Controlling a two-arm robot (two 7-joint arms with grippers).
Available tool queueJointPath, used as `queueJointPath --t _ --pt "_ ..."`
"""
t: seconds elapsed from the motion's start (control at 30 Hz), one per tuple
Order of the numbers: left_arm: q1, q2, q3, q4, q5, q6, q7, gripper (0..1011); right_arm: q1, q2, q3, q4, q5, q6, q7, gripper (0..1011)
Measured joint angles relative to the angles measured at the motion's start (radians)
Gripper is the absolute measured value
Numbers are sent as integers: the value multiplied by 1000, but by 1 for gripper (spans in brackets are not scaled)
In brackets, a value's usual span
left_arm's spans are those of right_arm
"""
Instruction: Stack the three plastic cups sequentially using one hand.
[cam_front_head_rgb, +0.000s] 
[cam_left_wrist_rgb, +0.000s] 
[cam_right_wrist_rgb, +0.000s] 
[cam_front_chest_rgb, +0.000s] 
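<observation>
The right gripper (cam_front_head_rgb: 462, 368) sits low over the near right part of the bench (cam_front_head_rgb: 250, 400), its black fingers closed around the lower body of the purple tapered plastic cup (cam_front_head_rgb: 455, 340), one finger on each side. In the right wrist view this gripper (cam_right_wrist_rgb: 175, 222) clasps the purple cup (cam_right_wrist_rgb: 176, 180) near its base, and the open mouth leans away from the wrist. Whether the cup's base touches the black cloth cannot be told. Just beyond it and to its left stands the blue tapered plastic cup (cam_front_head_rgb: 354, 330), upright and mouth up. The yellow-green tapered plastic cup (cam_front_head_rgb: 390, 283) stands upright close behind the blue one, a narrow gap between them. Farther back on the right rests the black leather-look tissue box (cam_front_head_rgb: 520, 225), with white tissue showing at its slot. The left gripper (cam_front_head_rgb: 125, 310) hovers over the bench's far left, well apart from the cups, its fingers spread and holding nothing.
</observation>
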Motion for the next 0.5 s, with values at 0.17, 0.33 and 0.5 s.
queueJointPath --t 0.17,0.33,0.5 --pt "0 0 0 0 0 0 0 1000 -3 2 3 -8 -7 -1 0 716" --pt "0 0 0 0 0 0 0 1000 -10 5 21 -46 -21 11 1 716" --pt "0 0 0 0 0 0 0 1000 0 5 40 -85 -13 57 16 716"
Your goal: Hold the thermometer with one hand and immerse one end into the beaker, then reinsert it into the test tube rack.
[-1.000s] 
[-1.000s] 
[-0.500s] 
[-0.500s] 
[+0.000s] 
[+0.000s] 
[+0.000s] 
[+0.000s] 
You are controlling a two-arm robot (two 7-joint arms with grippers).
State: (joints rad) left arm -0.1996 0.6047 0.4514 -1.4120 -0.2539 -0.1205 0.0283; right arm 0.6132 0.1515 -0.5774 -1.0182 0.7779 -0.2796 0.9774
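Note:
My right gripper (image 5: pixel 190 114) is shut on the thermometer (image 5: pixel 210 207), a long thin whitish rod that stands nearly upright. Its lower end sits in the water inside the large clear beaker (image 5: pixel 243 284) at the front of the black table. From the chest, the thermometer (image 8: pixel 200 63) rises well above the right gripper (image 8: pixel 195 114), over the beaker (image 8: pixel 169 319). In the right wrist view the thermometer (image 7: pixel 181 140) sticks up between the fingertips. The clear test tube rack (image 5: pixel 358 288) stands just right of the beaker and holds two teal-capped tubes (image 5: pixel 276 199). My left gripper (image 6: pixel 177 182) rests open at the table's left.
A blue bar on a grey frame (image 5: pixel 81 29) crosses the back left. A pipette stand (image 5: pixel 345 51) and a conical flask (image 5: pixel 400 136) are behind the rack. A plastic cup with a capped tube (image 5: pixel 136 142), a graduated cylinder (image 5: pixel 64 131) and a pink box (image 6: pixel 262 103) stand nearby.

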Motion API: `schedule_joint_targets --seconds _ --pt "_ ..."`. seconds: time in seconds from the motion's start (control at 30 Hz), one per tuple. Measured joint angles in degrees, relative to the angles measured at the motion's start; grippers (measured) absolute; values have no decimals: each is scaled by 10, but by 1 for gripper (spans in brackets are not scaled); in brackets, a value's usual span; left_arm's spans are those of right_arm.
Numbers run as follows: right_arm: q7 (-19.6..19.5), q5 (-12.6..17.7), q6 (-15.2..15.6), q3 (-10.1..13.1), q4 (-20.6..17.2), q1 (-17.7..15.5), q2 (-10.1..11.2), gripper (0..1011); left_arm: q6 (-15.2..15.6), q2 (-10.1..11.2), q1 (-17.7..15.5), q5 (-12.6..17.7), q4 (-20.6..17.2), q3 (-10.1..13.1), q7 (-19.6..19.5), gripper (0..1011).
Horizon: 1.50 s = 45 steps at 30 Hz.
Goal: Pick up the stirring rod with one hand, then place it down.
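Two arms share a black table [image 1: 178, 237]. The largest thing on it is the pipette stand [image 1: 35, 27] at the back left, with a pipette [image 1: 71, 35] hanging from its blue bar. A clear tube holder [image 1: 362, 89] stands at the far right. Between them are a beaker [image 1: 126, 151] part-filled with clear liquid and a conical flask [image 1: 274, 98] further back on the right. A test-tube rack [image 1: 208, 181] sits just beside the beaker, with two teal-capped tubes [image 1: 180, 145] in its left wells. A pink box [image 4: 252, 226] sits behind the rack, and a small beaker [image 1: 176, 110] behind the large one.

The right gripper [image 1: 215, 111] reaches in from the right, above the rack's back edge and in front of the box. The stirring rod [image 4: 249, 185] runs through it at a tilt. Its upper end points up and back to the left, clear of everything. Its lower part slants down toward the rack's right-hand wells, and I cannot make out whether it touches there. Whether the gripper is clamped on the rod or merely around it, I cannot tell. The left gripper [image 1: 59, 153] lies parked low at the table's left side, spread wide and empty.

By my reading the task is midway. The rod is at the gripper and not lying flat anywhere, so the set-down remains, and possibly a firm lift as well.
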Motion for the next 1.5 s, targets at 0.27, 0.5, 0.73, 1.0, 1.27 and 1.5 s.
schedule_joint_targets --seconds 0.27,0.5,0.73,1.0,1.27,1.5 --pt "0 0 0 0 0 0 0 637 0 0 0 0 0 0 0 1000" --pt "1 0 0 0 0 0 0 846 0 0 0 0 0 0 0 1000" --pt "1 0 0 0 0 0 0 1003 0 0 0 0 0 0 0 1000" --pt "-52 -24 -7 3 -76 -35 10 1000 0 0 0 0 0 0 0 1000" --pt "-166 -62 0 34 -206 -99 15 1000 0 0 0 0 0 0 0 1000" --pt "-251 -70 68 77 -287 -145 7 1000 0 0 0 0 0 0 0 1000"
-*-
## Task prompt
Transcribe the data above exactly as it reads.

## Task answer
Controlling a two-arm robot (two 7-joint arms with grippers).
Available tool queueJointPath, used as `queueJointPath --t _ --pt "_ ..."`
"""
t: seconds elapsed from the motion's start (control at 30 Hz), one per tuple
Order of the numbers: left_arm: q1, q2, q3, q4, q5, q6, q7, gripper (0..1011); right_arm: q1, q2, q3, q4, q5, q6, q7, gripper (0..1011)
Measured joint angles relative to the angles measured at the motion's start (radians)
Gripper is the absolute measured value
Numbers are sent as integers: the value multiplied by 1000, but by 1 for gripper (spans in brackets are not scaled)
In brackets, a value's usual span
left_arm's spans are those of right_arm
"""
Instruction: Stack the three plastic cups sequentially using one hand.
[cam_front_head_rgb, +0.000s] 
[cam_left_wrist_rgb, +0.000s] 
[cam_right_wrist_rgb, +0.000s] 
[cam_front_chest_rgb, +0.000s] 
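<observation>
The right gripper (cam_front_head_rgb: 462, 368) sits low over the near right part of the bench (cam_front_head_rgb: 250, 400), its black fingers closed around the lower body of the purple tapered plastic cup (cam_front_head_rgb: 455, 340), one finger on each side. In the right wrist view this gripper (cam_right_wrist_rgb: 175, 222) clasps the purple cup (cam_right_wrist_rgb: 176, 180) near its base, and the open mouth leans away from the wrist. Whether the cup's base touches the black cloth cannot be told. Just beyond it and to its left stands the blue tapered plastic cup (cam_front_head_rgb: 354, 330), upright and mouth up. The yellow-green tapered plastic cup (cam_front_head_rgb: 390, 283) stands upright close behind the blue one, a narrow gap between them. Farther back on the right rests the black leather-look tissue box (cam_front_head_rgb: 520, 225), with white tissue showing at its slot. The left gripper (cam_front_head_rgb: 125, 310) hovers over the bench's far left, well apart from the cups, its fingers spread and holding nothing.
</observation>
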Motion for the next 0.5 s, with values at 0.17, 0.33 and 0.5 s.
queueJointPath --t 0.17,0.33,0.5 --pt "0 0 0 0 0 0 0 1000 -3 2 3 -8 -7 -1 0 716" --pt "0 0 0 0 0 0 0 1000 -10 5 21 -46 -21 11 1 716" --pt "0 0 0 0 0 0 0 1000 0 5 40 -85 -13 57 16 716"
Your goal: Hold the thermometer with one hand and immerse one end into the beaker, then reinsert it into the test tube rack.
[-1.000s] 
[-1.000s] 
[-0.500s] 
[-0.500s] 
[+0.000s] 
[+0.000s] 
[+0.000s] 
[+0.000s] 
You are controlling a two-arm robot (two 7-joint arms with grippers).
State: (joints rad) left arm -0.1996 0.6047 0.4514 -1.4120 -0.2539 -0.1205 0.0283; right arm 0.6132 0.1515 -0.5774 -1.0182 0.7779 -0.2796 0.9774
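Note:
My right gripper (image 5: pixel 190 114) is shut on the thermometer (image 5: pixel 210 207), a long thin whitish rod that stands nearly upright. Its lower end sits in the water inside the large clear beaker (image 5: pixel 243 284) at the front of the black table. From the chest, the thermometer (image 8: pixel 200 63) rises well above the right gripper (image 8: pixel 195 114), over the beaker (image 8: pixel 169 319). In the right wrist view the thermometer (image 7: pixel 181 140) sticks up between the fingertips. The clear test tube rack (image 5: pixel 358 288) stands just right of the beaker and holds two teal-capped tubes (image 5: pixel 276 199). My left gripper (image 6: pixel 177 182) rests open at the table's left.
A blue bar on a grey frame (image 5: pixel 81 29) crosses the back left. A pipette stand (image 5: pixel 345 51) and a conical flask (image 5: pixel 400 136) are behind the rack. A plastic cup with a capped tube (image 5: pixel 136 142), a graduated cylinder (image 5: pixel 64 131) and a pink box (image 6: pixel 262 103) stand nearby.
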
Motion API: `schedule_joint_targets --seconds _ --pt "_ ..."`. seconds: time in seconds from the motion's start (control at 30 Hz), one per tuple. Measured joint angles in degrees, relative to the angles measured at the motion's start; grippers (measured) absolute; values have no decimals: each is scaled by 10, but by 1 for gripper (spans in brackets are not scaled); in brackets, a value's usual span; left_arm's spans are those of right_arm.
Numbers run as follows: right_arm: q7 (-19.6..19.5), q5 (-12.6..17.7), q6 (-15.2..15.6), q3 (-10.1..13.1), q4 (-20.6..17.2), q1 (-17.7..15.5), q2 (-10.1..11.2), gripper (0..1011); left_arm: q6 (-15.2..15.6), q2 (-10.1..11.2), q1 (-17.7..15.5), q5 (-12.6..17.7), q4 (-20.6..17.2), q3 (-10.1..13.1), q7 (-19.6..19.5), gripper (0..1011).
Horizon: 1.50 s = 45 steps at 30 Hz.
Goal: Pick up the stirring rod with one hand, then place it down.
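Two arms share a black table [image 1: 178, 237]. The largest thing on it is the pipette stand [image 1: 35, 27] at the back left, with a pipette [image 1: 71, 35] hanging from its blue bar. A clear tube holder [image 1: 362, 89] stands at the far right. Between them are a beaker [image 1: 126, 151] part-filled with clear liquid and a conical flask [image 1: 274, 98] further back on the right. A test-tube rack [image 1: 208, 181] sits just beside the beaker, with two teal-capped tubes [image 1: 180, 145] in its left wells. A pink box [image 4: 252, 226] sits behind the rack, and a small beaker [image 1: 176, 110] behind the large one.

The right gripper [image 1: 215, 111] reaches in from the right, above the rack's back edge and in front of the box. The stirring rod [image 4: 249, 185] runs through it at a tilt. Its upper end points up and back to the left, clear of everything. Its lower part slants down toward the rack's right-hand wells, and I cannot make out whether it touches there. Whether the gripper is clamped on the rod or merely around it, I cannot tell. The left gripper [image 1: 59, 153] lies parked low at the table's left side, spread wide and empty.

By my reading the task is midway. The rod is at the gripper and not lying flat anywhere, so the set-down remains, and possibly a firm lift as well.
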Motion for the next 1.5 s, targets at 0.27, 0.5, 0.73, 1.0, 1.27 and 1.5 s.
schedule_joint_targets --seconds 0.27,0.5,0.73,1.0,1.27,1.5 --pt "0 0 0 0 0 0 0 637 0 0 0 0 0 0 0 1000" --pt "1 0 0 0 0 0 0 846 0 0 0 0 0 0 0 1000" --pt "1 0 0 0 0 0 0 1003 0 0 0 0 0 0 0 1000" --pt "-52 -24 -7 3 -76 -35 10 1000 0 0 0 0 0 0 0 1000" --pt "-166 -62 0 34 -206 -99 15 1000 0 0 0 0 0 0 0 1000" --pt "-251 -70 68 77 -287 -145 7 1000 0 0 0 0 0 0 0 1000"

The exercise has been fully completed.